Samstag, 27. Dezember 2014

Josef war kein Stallhocker hl

Losung: Mach dich auf und handle! Und der HERR möge mit dir sein! 1.Chronik 22,16

Lehrtext: Es erschien der Engel des Herrn dem Josef im Traum und sprach: Steh auf, nimm das Kindlein und seine Mutter mit dir und flieh nach Ägypten und bleib dort, bis ich dir's sage. Matthäus 2,13

Liebe Leserin, lieber Leser,

‚nur wer nichts macht, kann nichts falsch machen‘ -  heißt ein Sprichwort. Aber nur dasitzen und Däumchen drehen, ist keine Lösung. Wir müssen und wir sollen handeln auch auf die Gefahr hin, etwas falsch zu machen. Einen Unternehmer zeichnet aus, dass er etwas riskiert. Er kann Geld verlieren, er kann pleite gehen. Er kann aber auch erfolgreich sein. Vorher weiß man das nie. Man muss es probieren.
Wie ist das bei Ihnen / bei dir? Bist du risikobewusst und risikobereit? Bist du bereit, gegebenenfalls auch neue Wege zu gehen? Oder wartest du lieber ab, richtest dich danach, was andere tun und gehst in ausgetretenen Pfaden? Das ist sicher auch eine Typfrage. Wer nun mal keine unternehmerische Ader hat, den kann und sollte man auch nicht dazu zwingen, etwas zu wagen. Aber der sollte auch nicht die anderen ausbremsen oder von denen schlecht reden, die etwas riskieren. Denn dass die Menschheit in ihrer Entwicklung so weit gekommen ist, wie sie ist, hat sie nicht den Zauderern und Übervorsichtigen zu verdanken, sondern denen, die sich aufgemacht und gehandelt haben, die Neues riskiert, fremde Erdteile erkundet oder das Evangelium in fremde Länder zu fremden Völkern getragen haben.
Ja, ja, natürlich hat das, wie letztlich alles, auch seine Kehrseite.

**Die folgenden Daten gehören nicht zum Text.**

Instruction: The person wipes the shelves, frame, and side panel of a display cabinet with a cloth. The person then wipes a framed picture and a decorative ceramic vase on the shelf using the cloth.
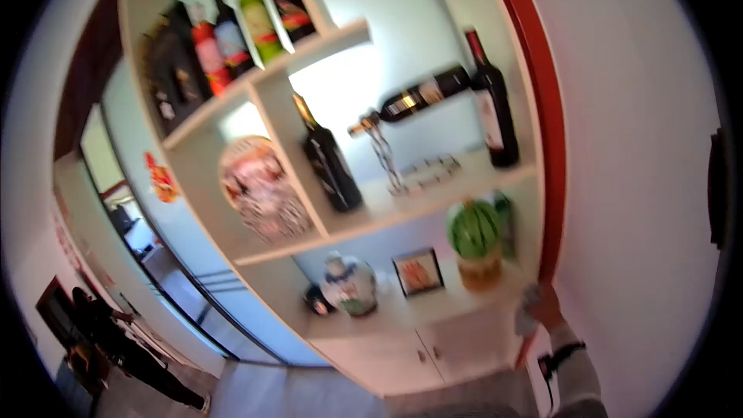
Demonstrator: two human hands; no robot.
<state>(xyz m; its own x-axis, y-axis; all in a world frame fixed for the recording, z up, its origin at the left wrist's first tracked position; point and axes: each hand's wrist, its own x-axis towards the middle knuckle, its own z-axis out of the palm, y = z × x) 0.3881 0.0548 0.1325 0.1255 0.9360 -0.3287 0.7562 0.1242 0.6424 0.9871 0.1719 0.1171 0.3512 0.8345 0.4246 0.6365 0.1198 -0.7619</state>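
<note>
My right hand is at the lower right, beside the red edge of the shelf unit. Its fingers are closed on a crumpled grey cloth, which lies against the cabinet's right edge. Blur hides the exact fingertips. A dark band with a small device circles the wrist. Nearest to this hand on the lower shelf stands a green striped, melon-like ornament on a tan base. My left hand is out of view.
The shelf unit holds wine bottles, a bottle on a chain stand, a round decorated plate, a white jar and a framed picture. A white wall rises at right. Another person stands far left.
</note>
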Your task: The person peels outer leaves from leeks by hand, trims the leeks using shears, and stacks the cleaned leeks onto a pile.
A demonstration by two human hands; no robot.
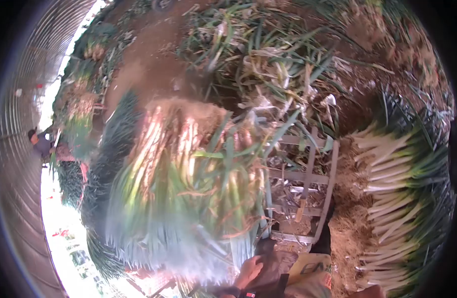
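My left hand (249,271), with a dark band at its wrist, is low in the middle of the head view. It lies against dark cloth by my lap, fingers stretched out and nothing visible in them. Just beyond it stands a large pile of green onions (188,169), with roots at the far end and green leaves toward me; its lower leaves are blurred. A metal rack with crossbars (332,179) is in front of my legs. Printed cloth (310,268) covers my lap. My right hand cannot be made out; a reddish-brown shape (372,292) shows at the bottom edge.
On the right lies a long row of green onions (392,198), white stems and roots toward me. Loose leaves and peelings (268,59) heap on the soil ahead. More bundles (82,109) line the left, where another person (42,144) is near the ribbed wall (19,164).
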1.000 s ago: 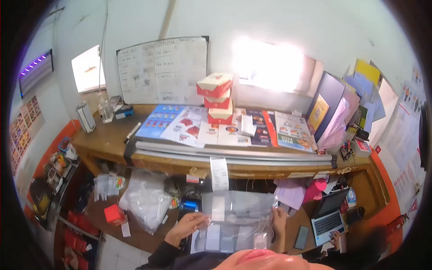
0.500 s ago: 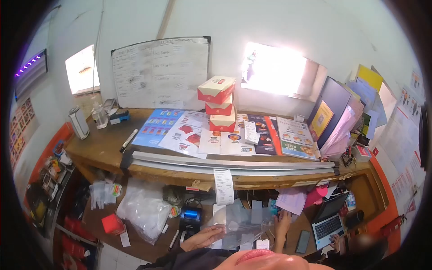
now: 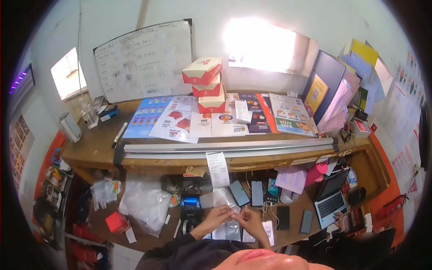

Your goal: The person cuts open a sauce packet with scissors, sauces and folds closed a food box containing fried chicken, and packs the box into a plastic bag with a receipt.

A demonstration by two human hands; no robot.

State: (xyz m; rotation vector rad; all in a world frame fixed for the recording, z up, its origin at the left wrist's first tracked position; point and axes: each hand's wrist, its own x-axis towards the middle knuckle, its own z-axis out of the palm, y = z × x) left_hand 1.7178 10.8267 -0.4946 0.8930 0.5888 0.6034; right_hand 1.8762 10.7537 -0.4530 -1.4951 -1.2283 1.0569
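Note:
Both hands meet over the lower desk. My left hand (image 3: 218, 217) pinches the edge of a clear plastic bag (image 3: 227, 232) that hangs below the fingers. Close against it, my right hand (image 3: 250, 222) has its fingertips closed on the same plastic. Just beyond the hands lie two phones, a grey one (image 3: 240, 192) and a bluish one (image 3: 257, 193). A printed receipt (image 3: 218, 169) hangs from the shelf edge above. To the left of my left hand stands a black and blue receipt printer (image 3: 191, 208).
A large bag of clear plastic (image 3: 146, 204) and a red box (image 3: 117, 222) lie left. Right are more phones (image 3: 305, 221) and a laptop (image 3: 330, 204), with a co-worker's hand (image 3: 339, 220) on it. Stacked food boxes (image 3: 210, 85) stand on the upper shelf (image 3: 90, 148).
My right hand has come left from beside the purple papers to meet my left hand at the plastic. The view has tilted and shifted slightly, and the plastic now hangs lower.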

Wer Angst vor neuen Wegen hat, soll sich mit Blaise Pascal trösten:  »Das ganze Unglück der Menschen rührt allein daher, dass sie nicht ruhig in einem Zimmer zu bleiben vermögen.« Mich tröstet das nicht.
Nach meinem Geschmack haben wir in unserer evangelisch-lutherischen Kirche viel zu viele Stubenhocker, Zauderer und Traditionalisten in verantwortungsvollen Positionen. Da wird Langeweile zum Programm. Weiß der Himmel, warum! Entsprechend sieht es auch hinter den mit viel Kirchensteuer-Geld getünchten Fassaden unserer Kirche aus. So besteht beispielsweise bei den Kindergottesdiensten oder der theologischen Ausbildung in unserer Landeskirche dringender Handlungsbedarf. Eigentlich muss das Sprichwort heißen: ‚Wer nichts tut, macht erst recht alles falsch!‘
Nur gut, dass Josef kein „Stallhocker“ war, sondern dem Wort des Engels gefolgt ist. Er hätte bestimmt viele Gründe dagegen vorbringen können, mit dem neugeborenen Jesuskind zu flüchten und als Asylbewerber im fremden Ägypten um Aufnahme zu bitten. Wer flieht schon freiwillig?! Aber Josef hat sich auf den Weg gemacht und dabei erfahren, was schon viele andere Wagemutige erfahren haben: Nicht nur das Glück, auch Gott ist mit den Tüchtigen, mit denen, die handeln – nicht immer, aber ziemlich oft.